**Problem description**
An exact reproduction of all the entries is what the answer must contain.
*** Task inputs ***
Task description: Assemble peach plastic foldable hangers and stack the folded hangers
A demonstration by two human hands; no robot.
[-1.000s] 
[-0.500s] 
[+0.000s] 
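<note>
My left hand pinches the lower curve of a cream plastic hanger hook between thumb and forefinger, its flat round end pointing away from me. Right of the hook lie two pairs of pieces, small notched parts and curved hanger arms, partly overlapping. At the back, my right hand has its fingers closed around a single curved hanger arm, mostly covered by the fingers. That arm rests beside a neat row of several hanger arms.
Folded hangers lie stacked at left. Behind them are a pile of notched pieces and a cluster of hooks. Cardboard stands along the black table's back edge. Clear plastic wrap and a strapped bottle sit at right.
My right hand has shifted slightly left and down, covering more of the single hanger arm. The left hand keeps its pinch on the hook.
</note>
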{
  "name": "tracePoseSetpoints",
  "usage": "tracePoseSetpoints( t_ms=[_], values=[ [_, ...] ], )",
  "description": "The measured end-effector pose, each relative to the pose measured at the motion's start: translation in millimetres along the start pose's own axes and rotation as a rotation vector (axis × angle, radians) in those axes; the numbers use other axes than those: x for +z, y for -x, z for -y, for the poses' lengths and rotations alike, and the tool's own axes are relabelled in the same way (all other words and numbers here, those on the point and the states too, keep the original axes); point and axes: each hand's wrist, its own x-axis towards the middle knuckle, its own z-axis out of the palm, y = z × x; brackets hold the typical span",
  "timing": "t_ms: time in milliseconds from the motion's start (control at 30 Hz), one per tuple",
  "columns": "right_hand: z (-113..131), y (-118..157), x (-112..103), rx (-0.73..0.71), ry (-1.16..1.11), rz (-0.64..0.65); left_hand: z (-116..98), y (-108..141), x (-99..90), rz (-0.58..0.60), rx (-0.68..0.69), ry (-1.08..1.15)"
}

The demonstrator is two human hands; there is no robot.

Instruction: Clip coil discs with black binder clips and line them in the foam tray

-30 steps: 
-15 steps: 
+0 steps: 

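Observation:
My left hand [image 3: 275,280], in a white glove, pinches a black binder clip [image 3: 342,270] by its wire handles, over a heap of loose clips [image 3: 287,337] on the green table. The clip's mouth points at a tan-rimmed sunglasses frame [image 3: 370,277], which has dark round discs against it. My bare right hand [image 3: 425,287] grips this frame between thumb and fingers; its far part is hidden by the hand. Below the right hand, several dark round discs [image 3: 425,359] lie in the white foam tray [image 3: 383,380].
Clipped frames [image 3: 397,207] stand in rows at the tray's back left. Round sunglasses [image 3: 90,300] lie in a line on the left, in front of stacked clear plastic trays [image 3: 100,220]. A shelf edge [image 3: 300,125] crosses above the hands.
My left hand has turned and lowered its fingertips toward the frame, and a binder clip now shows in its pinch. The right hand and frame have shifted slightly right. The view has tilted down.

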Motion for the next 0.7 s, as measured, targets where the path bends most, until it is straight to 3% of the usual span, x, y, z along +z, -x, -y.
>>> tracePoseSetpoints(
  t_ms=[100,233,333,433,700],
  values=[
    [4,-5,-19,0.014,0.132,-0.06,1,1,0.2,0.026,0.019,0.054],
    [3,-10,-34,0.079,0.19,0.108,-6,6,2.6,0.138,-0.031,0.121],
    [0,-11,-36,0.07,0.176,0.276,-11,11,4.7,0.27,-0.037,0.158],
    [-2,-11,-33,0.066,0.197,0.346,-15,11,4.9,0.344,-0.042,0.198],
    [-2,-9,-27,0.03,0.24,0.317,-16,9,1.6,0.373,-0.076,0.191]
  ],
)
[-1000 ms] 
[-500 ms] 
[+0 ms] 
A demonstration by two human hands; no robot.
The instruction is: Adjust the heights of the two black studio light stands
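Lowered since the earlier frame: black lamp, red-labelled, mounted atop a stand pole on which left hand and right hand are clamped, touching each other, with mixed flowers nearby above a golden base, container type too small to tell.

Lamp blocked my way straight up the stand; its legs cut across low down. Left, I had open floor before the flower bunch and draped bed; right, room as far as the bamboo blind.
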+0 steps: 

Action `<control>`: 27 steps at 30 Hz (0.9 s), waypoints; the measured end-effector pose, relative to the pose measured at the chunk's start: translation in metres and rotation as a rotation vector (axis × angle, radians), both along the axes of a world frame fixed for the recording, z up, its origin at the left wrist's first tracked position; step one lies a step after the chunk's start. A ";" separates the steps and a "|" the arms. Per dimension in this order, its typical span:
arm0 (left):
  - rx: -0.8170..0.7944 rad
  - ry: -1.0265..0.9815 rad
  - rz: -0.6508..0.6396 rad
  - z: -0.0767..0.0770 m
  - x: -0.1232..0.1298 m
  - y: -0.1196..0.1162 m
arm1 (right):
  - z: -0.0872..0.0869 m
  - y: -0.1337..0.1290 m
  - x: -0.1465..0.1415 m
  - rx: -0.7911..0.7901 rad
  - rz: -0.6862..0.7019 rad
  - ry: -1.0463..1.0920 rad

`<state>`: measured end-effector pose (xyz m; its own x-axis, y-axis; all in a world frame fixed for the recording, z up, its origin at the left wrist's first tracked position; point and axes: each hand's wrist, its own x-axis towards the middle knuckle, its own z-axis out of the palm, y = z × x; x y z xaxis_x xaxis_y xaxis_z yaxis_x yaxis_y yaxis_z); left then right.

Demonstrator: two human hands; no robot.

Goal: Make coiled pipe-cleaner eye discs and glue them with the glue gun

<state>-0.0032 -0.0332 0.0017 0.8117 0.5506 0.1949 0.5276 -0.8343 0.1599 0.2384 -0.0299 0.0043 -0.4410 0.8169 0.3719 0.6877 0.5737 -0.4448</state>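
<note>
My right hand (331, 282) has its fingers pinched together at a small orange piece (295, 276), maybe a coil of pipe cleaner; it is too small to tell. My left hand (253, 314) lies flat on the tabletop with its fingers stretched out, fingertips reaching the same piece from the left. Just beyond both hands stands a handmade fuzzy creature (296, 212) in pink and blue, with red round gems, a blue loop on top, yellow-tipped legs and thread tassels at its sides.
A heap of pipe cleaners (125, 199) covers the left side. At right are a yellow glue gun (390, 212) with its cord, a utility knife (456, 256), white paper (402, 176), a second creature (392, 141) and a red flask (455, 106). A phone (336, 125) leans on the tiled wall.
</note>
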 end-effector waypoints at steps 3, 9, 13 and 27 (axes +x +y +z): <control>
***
**Solution for this exercise**
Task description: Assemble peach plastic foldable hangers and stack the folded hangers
A demonstration by two human hands; no robot.
[-1.000s] 
[-0.500s] 
[+0.000s] 
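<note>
My left hand pinches the lower curve of a cream plastic hanger hook between thumb and forefinger, its flat round end pointing away from me. Right of the hook lie two pairs of pieces, small notched parts and curved hanger arms, partly overlapping. At the back, my right hand has its fingers closed around a single curved hanger arm, mostly covered by the fingers. That arm rests beside a neat row of several hanger arms.
Folded hangers lie stacked at left. Behind them are a pile of notched pieces and a cluster of hooks. Cardboard stands along the black table's back edge. Clear plastic wrap and a strapped bottle sit at right.
My right hand has shifted slightly left and down, covering more of the single hanger arm. The left hand keeps its pinch on the hook.
</note>
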{
  "name": "tracePoseSetpoints",
  "usage": "tracePoseSetpoints( t_ms=[_], values=[ [_, ...] ], )",
  "description": "The measured end-effector pose, each relative to the pose measured at the motion's start: translation in millimetres along the start pose's own axes and rotation as a rotation vector (axis × angle, radians) in those axes; the numbers use other axes than those: x for +z, y for -x, z for -y, for the poses' lengths and rotations alike, and the tool's own axes are relabelled in the same way (all other words and numbers here, those on the point and the states too, keep the original axes); point and axes: each hand's wrist, its own x-axis towards the middle knuckle, its own z-axis out of the palm, y = z × x; brackets hold the typical span",
  "timing": "t_ms: time in milliseconds from the motion's start (control at 30 Hz), one per tuple",
  "columns": "right_hand: z (-113..131), y (-118..157), x (-112..103), rx (-0.73..0.71), ry (-1.16..1.11), rz (-0.64..0.65); left_hand: z (-116..98), y (-108..141), x (-99..90), rz (-0.58..0.60), rx (-0.68..0.69), ry (-1.08..1.15)"
}

The demonstrator is two human hands; there is no robot.

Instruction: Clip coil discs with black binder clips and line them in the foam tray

-30 steps: 
-15 steps: 
+0 steps: 

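Observation:
My left hand [image 3: 275,280], in a white glove, pinches a black binder clip [image 3: 342,270] by its wire handles, over a heap of loose clips [image 3: 287,337] on the green table. The clip's mouth points at a tan-rimmed sunglasses frame [image 3: 370,277], which has dark round discs against it. My bare right hand [image 3: 425,287] grips this frame between thumb and fingers; its far part is hidden by the hand. Below the right hand, several dark round discs [image 3: 425,359] lie in the white foam tray [image 3: 383,380].
Clipped frames [image 3: 397,207] stand in rows at the tray's back left. Round sunglasses [image 3: 90,300] lie in a line on the left, in front of stacked clear plastic trays [image 3: 100,220]. A shelf edge [image 3: 300,125] crosses above the hands.
My left hand has turned and lowered its fingertips toward the frame, and a binder clip now shows in its pinch. The right hand and frame have shifted slightly right. The view has tilted down.
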
Motion for the next 0.7 s, as measured, targets where the path bends most, until it is straight to 3% of the usual span, x, y, z along +z, -x, -y.
>>> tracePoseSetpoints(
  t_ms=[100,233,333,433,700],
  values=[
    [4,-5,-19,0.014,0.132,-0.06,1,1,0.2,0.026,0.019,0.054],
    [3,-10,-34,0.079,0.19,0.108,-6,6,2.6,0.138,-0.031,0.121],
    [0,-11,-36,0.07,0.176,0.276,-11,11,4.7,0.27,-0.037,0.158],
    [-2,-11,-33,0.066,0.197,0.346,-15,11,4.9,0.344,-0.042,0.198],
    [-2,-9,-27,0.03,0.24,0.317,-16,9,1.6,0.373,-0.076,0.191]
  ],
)
[-1000 ms] 
[-500 ms] 
[+0 ms] 
A demonstration by two human hands; no robot.
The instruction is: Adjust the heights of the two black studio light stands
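Lowered since the earlier frame: black lamp, red-labelled, mounted atop a stand pole on which left hand and right hand are clamped, touching each other, with mixed flowers nearby above a golden base, container type too small to tell.

Lamp blocked my way straight up the stand; its legs cut across low down. Left, I had open floor before the flower bunch and draped bed; right, room as far as the bamboo blind.
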+0 steps: 

Action `<control>`: 27 steps at 30 Hz (0.9 s), waypoints; the measured end-effector pose, relative to the pose measured at the chunk's start: translation in metres and rotation as a rotation vector (axis × angle, radians), both along the axes of a world frame fixed for the recording, z up, its origin at the left wrist's first tracked position; step one lies a step after the chunk's start. A ";" separates the steps and a "|" the arms. Per dimension in this order, its typical span:
arm0 (left):
  - rx: -0.8170..0.7944 rad
  - ry: -1.0265..0.9815 rad
  - rz: -0.6508..0.6396 rad
  - z: -0.0767..0.0770 m
  - x: -0.1232..0.1298 m
  - y: -0.1196..0.1162 m
arm1 (right):
  - z: -0.0872..0.0869 m
  - y: -0.1337..0.1290 m
  - x: -0.1465..0.1415 m
  - rx: -0.7911..0.7901 rad
  - rz: -0.6862..0.7019 rad
  - ry: -1.0463..1.0920 rad

`<state>`: measured end-effector pose (xyz m; its own x-axis, y-axis; all in a world frame fixed for the recording, z up, its origin at the left wrist's first tracked position; point and axes: each hand's wrist, its own x-axis towards the middle knuckle, its own z-axis out of the palm, y = z × x; x y z xaxis_x xaxis_y xaxis_z yaxis_x yaxis_y yaxis_z); left then right.

Demonstrator: two human hands; no robot.

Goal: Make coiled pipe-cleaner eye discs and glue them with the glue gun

<state>-0.0032 -0.0332 0.0017 0.8117 0.5506 0.1949 0.5276 -0.8343 0.1599 0.2384 -0.0299 0.0043 -0.4410 0.8169 0.3719 0.6877 0.5737 -0.4448</state>
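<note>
My right hand (331, 282) has its fingers pinched together at a small orange piece (295, 276), maybe a coil of pipe cleaner; it is too small to tell. My left hand (253, 314) lies flat on the tabletop with its fingers stretched out, fingertips reaching the same piece from the left. Just beyond both hands stands a handmade fuzzy creature (296, 212) in pink and blue, with red round gems, a blue loop on top, yellow-tipped legs and thread tassels at its sides.
A heap of pipe cleaners (125, 199) covers the left side. At right are a yellow glue gun (390, 212) with its cord, a utility knife (456, 256), white paper (402, 176), a second creature (392, 141) and a red flask (455, 106). A phone (336, 125) leans on the tiled wall.
</note>
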 end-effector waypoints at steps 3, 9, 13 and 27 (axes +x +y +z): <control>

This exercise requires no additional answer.